The primary objective of this project remains to determine the molecular events that are causally involved in regulating initiation of cell proliferation. These studies are focused on the interaction of thrombin with specific surface receptors on fibroblastic cells and the transmembrane signals elicited by this interaction. We have identified the high-affinity binding domain of thrombin and found it to be homologous to other regulatory molecules including tissue plasminogen activator, suggesting that a family of regulatory molecules may generate their biological signals through interactions with this common receptor.

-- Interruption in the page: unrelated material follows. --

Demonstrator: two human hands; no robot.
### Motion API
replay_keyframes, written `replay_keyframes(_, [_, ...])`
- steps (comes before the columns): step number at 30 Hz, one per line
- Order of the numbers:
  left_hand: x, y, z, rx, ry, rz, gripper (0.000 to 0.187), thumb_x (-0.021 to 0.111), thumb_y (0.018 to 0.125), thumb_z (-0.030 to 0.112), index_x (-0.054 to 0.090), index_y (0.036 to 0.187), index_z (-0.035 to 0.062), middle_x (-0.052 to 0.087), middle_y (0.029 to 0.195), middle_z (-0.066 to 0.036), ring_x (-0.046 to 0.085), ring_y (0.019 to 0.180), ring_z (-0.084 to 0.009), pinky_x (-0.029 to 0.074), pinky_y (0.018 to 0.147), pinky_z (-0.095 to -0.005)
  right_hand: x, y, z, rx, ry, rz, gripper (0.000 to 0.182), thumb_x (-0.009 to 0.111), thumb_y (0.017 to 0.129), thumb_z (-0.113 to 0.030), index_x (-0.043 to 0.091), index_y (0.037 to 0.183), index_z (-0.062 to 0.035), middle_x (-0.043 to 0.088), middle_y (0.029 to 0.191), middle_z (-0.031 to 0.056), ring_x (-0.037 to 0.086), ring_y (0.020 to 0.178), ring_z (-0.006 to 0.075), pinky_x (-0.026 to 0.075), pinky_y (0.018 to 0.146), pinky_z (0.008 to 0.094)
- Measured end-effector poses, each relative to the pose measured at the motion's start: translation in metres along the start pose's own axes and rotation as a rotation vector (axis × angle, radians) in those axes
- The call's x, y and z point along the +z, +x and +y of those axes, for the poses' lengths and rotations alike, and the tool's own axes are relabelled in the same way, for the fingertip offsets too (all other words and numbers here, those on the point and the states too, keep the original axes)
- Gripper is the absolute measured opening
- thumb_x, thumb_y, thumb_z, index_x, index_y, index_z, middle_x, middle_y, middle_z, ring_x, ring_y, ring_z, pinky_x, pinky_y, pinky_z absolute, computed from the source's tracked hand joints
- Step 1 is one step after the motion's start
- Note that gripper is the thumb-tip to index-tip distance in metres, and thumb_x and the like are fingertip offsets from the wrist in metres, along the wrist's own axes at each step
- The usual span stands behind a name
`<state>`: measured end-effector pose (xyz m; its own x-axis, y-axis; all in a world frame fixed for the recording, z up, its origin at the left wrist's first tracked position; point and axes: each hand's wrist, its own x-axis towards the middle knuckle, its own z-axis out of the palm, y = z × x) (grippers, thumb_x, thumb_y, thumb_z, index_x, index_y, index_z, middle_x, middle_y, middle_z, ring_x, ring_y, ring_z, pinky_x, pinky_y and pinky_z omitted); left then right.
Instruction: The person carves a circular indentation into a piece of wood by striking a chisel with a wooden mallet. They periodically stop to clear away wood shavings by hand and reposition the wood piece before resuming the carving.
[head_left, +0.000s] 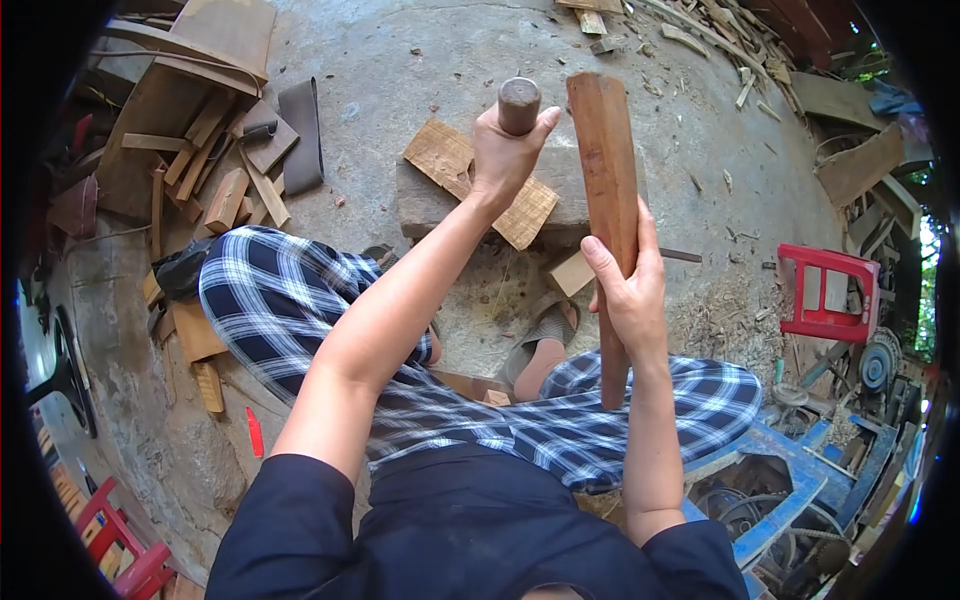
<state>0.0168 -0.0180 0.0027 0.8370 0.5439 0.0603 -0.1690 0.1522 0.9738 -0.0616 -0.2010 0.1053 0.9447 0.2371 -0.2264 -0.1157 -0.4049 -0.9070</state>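
My left hand (502, 155) is wrapped round the thick wooden handle (519, 100) of what looks like a chisel, its round end facing up. Its blade is hidden under my fist. Below that hand a light wooden board (530, 212) lies at a slant on a heavy weathered wood block (570, 185). A dark hole or notch shows in the board beside my wrist. In my right hand (632, 290) is a long brown wooden club (602, 140), wide at the far end and narrower towards me. It is raised to the right of the board, not touching the chisel handle.
A small wood block (571, 273) and a thin flat bar (682, 256) are near the work block's right. Wood offcuts (228, 200) are piled at left. A red plastic stool (828, 292) and a blue metal machine frame (780, 470) stand at right. A red object (254, 432) lies at left.
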Motion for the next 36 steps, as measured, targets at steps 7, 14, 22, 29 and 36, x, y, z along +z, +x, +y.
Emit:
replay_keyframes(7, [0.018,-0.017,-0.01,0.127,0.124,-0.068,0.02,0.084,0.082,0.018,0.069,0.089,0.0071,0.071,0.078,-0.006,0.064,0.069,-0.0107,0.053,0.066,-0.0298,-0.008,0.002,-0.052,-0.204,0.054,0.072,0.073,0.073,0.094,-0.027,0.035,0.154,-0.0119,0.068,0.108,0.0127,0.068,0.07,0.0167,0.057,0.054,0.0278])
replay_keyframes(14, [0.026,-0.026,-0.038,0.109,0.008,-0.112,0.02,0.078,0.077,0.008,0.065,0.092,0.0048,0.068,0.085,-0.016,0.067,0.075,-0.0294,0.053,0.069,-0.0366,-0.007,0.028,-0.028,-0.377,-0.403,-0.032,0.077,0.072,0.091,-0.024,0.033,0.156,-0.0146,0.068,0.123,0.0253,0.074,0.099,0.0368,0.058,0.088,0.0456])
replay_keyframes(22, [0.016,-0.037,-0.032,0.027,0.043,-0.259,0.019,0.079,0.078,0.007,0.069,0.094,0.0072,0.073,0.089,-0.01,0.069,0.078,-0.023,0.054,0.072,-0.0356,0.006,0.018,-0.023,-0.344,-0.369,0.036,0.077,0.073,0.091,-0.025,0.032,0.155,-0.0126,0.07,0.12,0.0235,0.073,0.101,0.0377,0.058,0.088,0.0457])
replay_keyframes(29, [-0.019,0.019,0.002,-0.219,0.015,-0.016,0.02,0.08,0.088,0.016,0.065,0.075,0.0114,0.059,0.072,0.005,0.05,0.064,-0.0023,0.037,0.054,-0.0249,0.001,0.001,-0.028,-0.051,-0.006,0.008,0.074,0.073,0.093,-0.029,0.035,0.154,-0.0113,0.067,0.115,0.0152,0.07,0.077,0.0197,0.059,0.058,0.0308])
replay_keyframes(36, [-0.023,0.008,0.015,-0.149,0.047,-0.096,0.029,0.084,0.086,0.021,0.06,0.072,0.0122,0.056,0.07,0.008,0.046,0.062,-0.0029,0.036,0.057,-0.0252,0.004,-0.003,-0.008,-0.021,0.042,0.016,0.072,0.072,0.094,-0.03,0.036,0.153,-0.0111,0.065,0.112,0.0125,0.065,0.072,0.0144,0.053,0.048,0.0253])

In addition, thrombin binding or interaction with molecules on other cells have been implicated in various aspects of hemostasis and wound healing. Thus, it is more important than ever to determine how thrombin-receptor interaction generates mitogenic signals and how these signals compare with those generated by other thrombin interactions and by growth factors and hormones such as epidermal growth factor (EGF) and insulin. In the proposed studies we will: 1) purify and characterize the high-affinity receptor for thrombin using HPLC and affinity chromatography, examine carbohydrate involvement in thrombin-receptor interaction, sequence a portion of the receptor, construct DNA probes based on this sequence screen genomic and expression libraries and attempt to clone and sequence the gene for the thrombin receptor, 2) characterize signals generated by thrombin enzymic activity an receptor occupancy including phosphoinositide turnover, Ca++ mobilization, diacylglycerol release, protein kinase C activation and specific protein phosphorylation, 3) reconstitute thrombin binding to purified receptors to determine proteolytic and conformational alterations, 4) utilize binding domain synthetic peptides to determine correlations between affinity, size, conformation and signal generation, 5) determine the role of cytoskeletal elements in receptor anchorage and transmembrane signalling and 6) identify and purify other regulatory molecules which interact with thrombin receptors to help evaluate the utility of this receptor system in various tissues and different cellular functions.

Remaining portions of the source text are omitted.